* TASK GOAL:
Output every entry below exactly, without its pictures.

* SUPPLIED DATA:
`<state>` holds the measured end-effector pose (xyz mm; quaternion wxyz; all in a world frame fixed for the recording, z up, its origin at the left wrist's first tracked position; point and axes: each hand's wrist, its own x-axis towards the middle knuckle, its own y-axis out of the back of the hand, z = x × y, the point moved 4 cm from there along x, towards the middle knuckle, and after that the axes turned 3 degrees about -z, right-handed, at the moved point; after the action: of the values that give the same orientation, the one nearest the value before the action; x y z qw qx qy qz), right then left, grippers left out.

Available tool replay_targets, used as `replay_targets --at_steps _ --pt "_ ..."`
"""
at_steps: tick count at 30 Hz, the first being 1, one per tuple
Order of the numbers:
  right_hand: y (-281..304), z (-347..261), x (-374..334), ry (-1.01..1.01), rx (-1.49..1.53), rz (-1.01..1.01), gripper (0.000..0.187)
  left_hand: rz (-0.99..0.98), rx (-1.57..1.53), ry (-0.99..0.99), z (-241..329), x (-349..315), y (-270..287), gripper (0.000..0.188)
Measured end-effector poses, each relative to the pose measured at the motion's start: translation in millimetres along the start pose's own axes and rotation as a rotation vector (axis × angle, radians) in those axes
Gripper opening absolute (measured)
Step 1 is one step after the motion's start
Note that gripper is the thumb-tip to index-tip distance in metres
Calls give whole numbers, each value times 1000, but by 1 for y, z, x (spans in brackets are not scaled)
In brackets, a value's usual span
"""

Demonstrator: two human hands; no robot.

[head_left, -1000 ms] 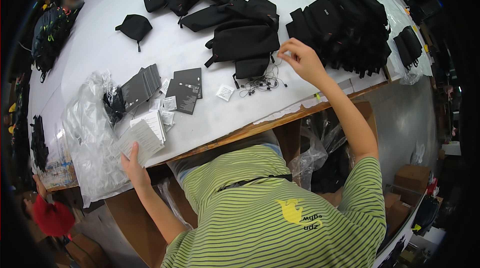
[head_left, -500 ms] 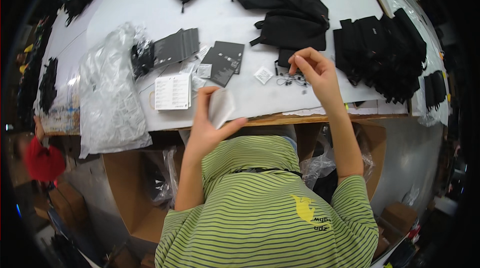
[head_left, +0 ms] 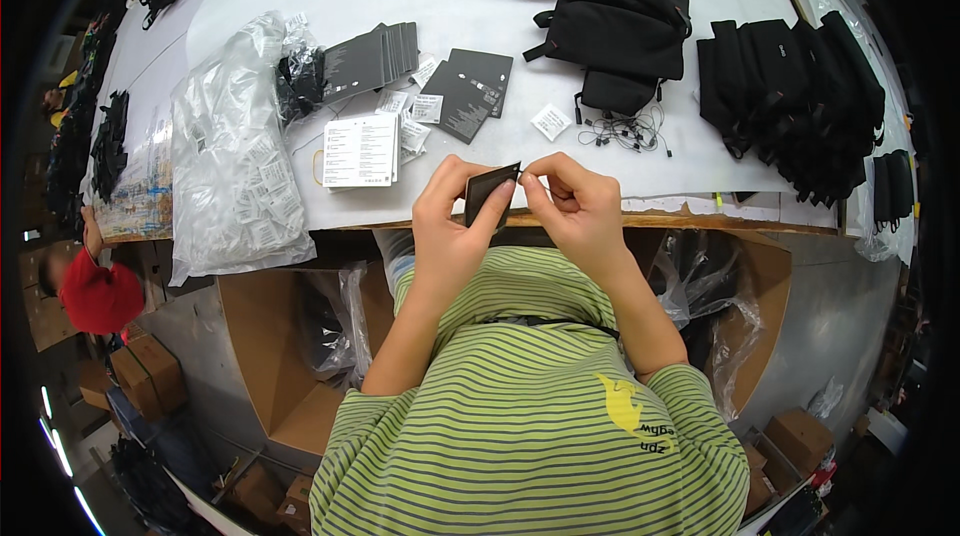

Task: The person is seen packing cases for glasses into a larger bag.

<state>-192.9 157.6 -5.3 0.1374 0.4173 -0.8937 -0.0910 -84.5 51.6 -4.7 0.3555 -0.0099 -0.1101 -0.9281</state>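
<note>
Near the table's front edge, my left hand (head_left: 443, 221) holds a dark hang tag (head_left: 484, 186) between thumb and fingers. My right hand (head_left: 585, 213) is closed in a pinch at the tag's upper right corner; whatever sits between those fingertips is too small to make out. Just beyond lies a tangle of thin black tag strings (head_left: 628, 130), with a small white label packet (head_left: 550, 122) to its left. Dark printed cards (head_left: 468, 91) and a stack of white printed cards (head_left: 358, 151) lie left of my hands.
A clear plastic bag of white packets (head_left: 240, 166) overhangs the front edge at left. Black fabric pouches (head_left: 620, 31) lie at the back, more piled (head_left: 780, 86) at right. Open cardboard boxes (head_left: 265, 346) stand below the table. A person in a red sleeve (head_left: 102, 291) is far left.
My right hand has come from near the black strings to meet my left hand. The card in my left hand has turned from its pale side to its dark side. The view has shifted slightly.
</note>
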Motion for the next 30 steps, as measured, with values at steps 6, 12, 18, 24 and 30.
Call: replay_targets --at_steps 6,12,18,24,30 --pt "0 -5 1 121 -188 51 6 18 193 -187 8 2 0 10" --pt "7 -10 1 101 -155 28 11 16 271 -315 18 0 6 18" --pt "21 -3 -1 -9 59 -69 9 -101 232 -381 22 1 3 19" --pt "24 -2 -7 -14 -16 -288 9 -470 -204 86 -10 4 7 15" --pt "18 6 -17 118 -211 -344 12 -657 -138 360 -24 -5 3 15"
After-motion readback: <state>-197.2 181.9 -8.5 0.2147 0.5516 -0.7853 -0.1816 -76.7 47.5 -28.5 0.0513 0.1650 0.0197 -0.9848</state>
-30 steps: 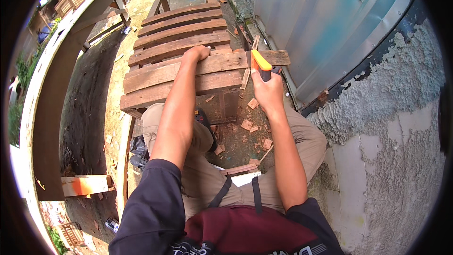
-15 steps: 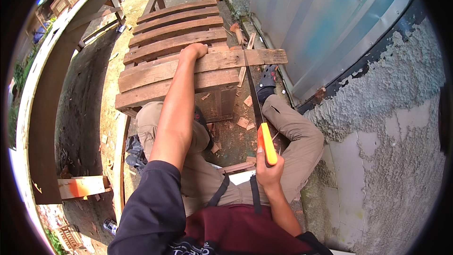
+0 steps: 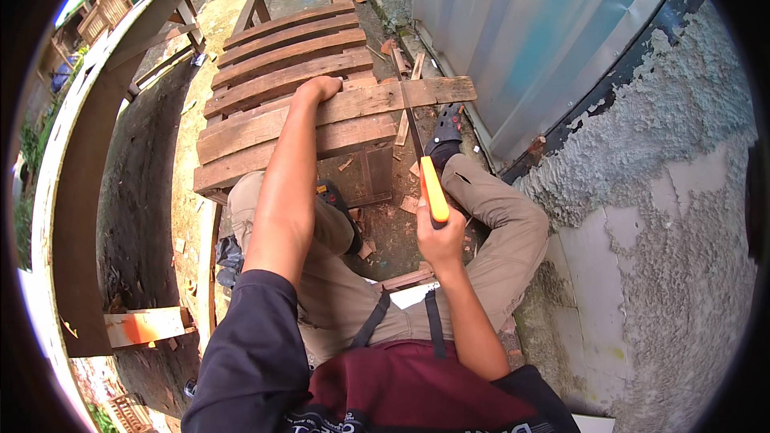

* RESPONSE AREA:
`<state>` holds the measured end-effector pose (xyz mm; quaternion wxyz; all in a world frame fixed for the recording, z up, its origin at the left wrist's first tracked position; point and axes: each hand's wrist, its own x-axis towards the middle knuckle, its own y-axis out of the back of the hand, z = x × y, the point moved 4 cm from there along x, towards the middle knuckle, and after that the axes turned 3 degrees about -z, right-handed, at the moved point; after the action: of the values that give the same orientation, the one nearest the value before the action; x y z qw qx qy qz), right then left, grippers left out.

Available tool replay_targets, used as `replay_targets --at_steps _ --pt "_ ..."`
"""
at_steps: tick count at 30 Hz, the first being 1, one per tuple
Order of the numbers:
  right_hand: y (-281..304), z (-347..261), x (-374..334), ry (-1.01..1.01), rx (-1.49..1.53), rz (-1.01..1.01), gripper (0.000..0.187)
  left_hand: rz (-0.99..0.98), rx (-1.57..1.53), ry (-0.99..0.99), z (-241..329), x (-349..315), y (-270..287), gripper (0.000..0.188)
Measured end-effector poses, each relative to the pose measured at the motion's start: translation in millimetres along the start pose's own axes and rotation as a rotation vector (axis × angle, radians) in those axes
Gripper opening absolute (measured)
Step 1 is one step after the motion's start
Note that gripper is the thumb-tip to index-tip distance in metres
Calls give whole numbers, each value times 1000, but by 1 for y, z, x (spans in brackets are not scaled)
In brackets, a value's usual span
"""

Demonstrator: two human hands; no robot.

[head_left, -1000 ms] 
[head_left, -500 ms] 
[head_left, +0 ms] 

Task: The person is seen packing cases for glasses into a larger bag.

<state>-192.9 157.6 -5.3 0.1374 0.4173 -0.8937 -0.0910 -84.5 51.6 -4.7 0.3555 -0.0099 -0.1101 -0.9281</state>
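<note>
Near the table's front edge, my left hand (head_left: 443, 221) holds a dark hang tag (head_left: 484, 186) between thumb and fingers. My right hand (head_left: 585, 213) is closed in a pinch at the tag's upper right corner; whatever sits between those fingertips is too small to make out. Just beyond lies a tangle of thin black tag strings (head_left: 628, 130), with a small white label packet (head_left: 550, 122) to its left. Dark printed cards (head_left: 468, 91) and a stack of white printed cards (head_left: 358, 151) lie left of my hands.
A clear plastic bag of white packets (head_left: 240, 166) overhangs the front edge at left. Black fabric pouches (head_left: 620, 31) lie at the back, more piled (head_left: 780, 86) at right. Open cardboard boxes (head_left: 265, 346) stand below the table. A person in a red sleeve (head_left: 102, 291) is far left.
My right hand has come from near the black strings to meet my left hand. The card in my left hand has turned from its pale side to its dark side. The view has shifted slightly.
</note>
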Motion for the next 30 steps, as measured, with values at steps 6, 12, 18, 24 and 30.
Call: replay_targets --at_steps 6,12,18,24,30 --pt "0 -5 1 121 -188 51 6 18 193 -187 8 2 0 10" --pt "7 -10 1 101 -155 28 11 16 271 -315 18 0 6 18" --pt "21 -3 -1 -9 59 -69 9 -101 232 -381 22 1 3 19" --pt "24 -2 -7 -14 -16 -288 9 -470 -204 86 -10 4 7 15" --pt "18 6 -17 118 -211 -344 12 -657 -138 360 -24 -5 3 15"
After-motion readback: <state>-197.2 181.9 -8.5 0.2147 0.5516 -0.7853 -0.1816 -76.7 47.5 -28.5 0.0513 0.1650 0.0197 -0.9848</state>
-30 steps: 
-15 steps: 
+0 steps: 

The output above is complete.